Copy exactly the run of lines that begins at the line with "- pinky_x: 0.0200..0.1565" and ends at the final line of the entries.

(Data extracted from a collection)
· · ·

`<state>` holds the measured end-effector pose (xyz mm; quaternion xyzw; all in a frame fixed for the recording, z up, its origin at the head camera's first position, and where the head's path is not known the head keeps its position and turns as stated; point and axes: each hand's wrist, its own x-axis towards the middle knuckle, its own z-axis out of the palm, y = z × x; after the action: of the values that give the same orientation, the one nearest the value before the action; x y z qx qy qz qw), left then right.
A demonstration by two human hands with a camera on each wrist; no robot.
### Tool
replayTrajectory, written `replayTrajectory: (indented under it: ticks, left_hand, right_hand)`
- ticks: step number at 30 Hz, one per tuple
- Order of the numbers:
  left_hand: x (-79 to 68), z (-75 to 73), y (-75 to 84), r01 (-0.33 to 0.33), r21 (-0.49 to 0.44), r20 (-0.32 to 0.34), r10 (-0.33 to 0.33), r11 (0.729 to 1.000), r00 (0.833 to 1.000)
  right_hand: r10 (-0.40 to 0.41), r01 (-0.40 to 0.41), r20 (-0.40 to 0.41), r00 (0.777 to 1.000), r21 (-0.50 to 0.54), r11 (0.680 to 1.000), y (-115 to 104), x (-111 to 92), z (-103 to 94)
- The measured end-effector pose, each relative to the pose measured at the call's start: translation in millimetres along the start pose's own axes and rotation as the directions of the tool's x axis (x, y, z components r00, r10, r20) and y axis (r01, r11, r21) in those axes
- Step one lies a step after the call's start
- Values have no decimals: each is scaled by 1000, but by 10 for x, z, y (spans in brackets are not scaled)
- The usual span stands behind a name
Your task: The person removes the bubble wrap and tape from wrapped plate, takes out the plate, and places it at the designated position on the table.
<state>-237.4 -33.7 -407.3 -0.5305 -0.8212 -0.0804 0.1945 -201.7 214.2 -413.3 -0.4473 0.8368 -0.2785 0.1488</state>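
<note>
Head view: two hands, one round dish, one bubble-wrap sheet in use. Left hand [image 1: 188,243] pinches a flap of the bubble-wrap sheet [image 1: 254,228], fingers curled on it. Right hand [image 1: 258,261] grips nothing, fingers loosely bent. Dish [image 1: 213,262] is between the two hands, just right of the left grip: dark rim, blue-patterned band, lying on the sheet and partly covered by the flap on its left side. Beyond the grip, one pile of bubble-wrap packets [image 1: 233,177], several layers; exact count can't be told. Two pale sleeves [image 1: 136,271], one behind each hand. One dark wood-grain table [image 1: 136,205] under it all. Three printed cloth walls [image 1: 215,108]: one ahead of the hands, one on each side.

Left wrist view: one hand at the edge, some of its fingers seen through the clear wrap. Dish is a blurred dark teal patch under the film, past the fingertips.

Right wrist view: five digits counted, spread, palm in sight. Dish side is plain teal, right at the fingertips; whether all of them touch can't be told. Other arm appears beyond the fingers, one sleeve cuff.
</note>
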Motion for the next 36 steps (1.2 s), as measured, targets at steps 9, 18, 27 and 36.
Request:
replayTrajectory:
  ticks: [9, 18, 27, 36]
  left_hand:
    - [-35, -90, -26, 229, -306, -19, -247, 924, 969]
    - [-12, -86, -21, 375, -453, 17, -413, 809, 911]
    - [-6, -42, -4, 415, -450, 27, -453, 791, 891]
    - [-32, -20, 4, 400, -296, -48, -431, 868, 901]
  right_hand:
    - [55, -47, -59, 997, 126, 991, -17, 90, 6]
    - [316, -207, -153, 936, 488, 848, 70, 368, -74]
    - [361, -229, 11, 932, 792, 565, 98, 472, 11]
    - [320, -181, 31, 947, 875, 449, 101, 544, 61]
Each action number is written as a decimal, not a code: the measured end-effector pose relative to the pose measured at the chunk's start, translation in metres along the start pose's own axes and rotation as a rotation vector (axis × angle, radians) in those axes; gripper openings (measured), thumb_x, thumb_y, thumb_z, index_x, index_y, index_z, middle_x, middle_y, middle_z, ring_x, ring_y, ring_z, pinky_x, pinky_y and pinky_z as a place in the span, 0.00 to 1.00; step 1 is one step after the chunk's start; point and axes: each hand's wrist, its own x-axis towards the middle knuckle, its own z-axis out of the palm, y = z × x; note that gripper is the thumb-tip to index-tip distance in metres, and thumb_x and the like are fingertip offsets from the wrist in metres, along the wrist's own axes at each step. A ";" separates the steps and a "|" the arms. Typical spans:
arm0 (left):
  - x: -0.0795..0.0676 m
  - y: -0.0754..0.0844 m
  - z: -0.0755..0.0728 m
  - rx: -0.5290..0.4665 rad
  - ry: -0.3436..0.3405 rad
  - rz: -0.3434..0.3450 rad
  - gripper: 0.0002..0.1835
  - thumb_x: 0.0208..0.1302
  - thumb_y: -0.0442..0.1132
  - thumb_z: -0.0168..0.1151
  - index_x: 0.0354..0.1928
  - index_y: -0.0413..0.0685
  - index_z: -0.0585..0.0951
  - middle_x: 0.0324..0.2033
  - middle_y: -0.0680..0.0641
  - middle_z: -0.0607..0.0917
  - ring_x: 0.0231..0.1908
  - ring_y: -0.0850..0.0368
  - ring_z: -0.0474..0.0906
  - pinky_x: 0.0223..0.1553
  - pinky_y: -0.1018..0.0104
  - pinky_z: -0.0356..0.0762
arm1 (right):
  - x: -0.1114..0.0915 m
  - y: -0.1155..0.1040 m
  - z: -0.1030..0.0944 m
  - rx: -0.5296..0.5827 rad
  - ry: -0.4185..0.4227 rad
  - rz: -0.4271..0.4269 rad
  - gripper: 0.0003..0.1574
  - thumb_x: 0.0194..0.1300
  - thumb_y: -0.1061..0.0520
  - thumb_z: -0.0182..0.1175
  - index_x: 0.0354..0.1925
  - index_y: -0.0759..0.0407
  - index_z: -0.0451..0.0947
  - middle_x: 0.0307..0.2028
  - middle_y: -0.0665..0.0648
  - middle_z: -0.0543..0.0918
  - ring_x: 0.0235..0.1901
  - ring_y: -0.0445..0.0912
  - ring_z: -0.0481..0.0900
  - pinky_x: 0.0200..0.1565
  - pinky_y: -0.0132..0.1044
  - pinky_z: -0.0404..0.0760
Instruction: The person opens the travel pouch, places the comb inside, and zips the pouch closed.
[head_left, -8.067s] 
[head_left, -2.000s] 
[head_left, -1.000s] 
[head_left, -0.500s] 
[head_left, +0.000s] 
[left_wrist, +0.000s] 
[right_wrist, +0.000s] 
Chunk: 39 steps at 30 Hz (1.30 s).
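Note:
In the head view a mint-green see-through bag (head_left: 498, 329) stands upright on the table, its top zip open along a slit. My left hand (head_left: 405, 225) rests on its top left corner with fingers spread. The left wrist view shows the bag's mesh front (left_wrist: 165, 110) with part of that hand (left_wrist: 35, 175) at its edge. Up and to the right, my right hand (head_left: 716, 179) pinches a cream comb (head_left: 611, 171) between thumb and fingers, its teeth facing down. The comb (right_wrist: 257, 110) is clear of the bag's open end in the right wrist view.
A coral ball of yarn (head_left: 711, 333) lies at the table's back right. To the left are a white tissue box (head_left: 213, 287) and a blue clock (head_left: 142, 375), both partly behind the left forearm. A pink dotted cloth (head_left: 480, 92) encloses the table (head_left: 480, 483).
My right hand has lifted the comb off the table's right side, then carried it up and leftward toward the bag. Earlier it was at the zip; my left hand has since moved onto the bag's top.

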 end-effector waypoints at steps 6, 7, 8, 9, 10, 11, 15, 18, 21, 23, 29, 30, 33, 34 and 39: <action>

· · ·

SOLUTION
  - pinky_x: 0.0200..0.1565
  - pinky_y: -0.0132..0.1044
  - pinky_z: -0.0404..0.0760
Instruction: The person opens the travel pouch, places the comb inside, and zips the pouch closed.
[head_left, -8.067s] 
[head_left, -2.000s] 
[head_left, -1.000s] 
[head_left, -0.500s] 
[head_left, +0.000s] 
[left_wrist, +0.000s] 
[right_wrist, +0.000s] 
Chunk: 39 steps at 30 Hz (1.30 s).
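Note:
In the head view a mint-green see-through bag (head_left: 498, 329) stands upright on the table, its top zip open along a slit. My left hand (head_left: 405, 225) rests on its top left corner with fingers spread. The left wrist view shows the bag's mesh front (left_wrist: 165, 110) with part of that hand (left_wrist: 35, 175) at its edge. Up and to the right, my right hand (head_left: 716, 179) pinches a cream comb (head_left: 611, 171) between thumb and fingers, its teeth facing down. The comb (right_wrist: 257, 110) is clear of the bag's open end in the right wrist view.
A coral ball of yarn (head_left: 711, 333) lies at the table's back right. To the left are a white tissue box (head_left: 213, 287) and a blue clock (head_left: 142, 375), both partly behind the left forearm. A pink dotted cloth (head_left: 480, 92) encloses the table (head_left: 480, 483).
My right hand has lifted the comb off the table's right side, then carried it up and leftward toward the bag. Earlier it was at the zip; my left hand has since moved onto the bag's top.
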
 end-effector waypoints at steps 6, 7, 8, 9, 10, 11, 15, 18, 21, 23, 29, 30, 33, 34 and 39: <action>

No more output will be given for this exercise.